**REQUIREMENT:**
Output the full listing exactly as written, with no pictures in it.
──────── AVAILABLE DATA
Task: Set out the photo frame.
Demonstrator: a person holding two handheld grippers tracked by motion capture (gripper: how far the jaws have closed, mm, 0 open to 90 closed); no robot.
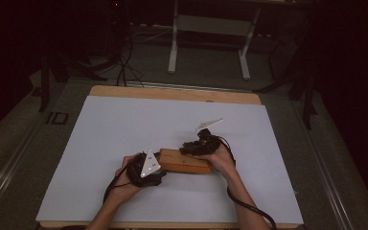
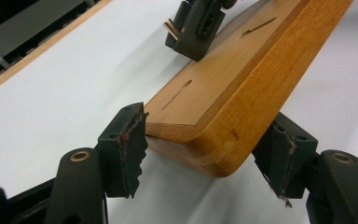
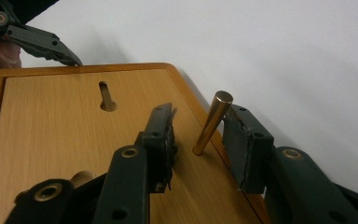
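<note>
the left tongs [image 2: 205, 154] stand spread around the near end of a wooden block [image 2: 223, 93] lying flat on the white bench [image 1: 124, 129], one pad at its corner, the other seemingly just clear of its side. the block looks stiff, solid and smooth, so its ends are the best hold. further right, the right tongs [image 3: 200, 135] are open astride a slim brass pin [image 3: 212, 122] standing tilted in the block's top, beside an empty slot [image 3: 105, 95]; the pin looks slippery.
</note>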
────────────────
**FINISHED EXERCISE:**
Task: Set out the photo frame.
Demonstrator: a person holding two handheld grippers tracked by motion capture (gripper: how far the jaws have closed, mm, 0 open to 90 closed); no robot.
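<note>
the left tongs [image 2: 205, 154] stand spread around the near end of a wooden block [image 2: 223, 93] lying flat on the white bench [image 1: 124, 129], one pad at its corner, the other seemingly just clear of its side. the block looks stiff, solid and smooth, so its ends are the best hold. further right, the right tongs [image 3: 200, 135] are open astride a slim brass pin [image 3: 212, 122] standing tilted in the block's top, beside an empty slot [image 3: 105, 95]; the pin looks slippery.
</note>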

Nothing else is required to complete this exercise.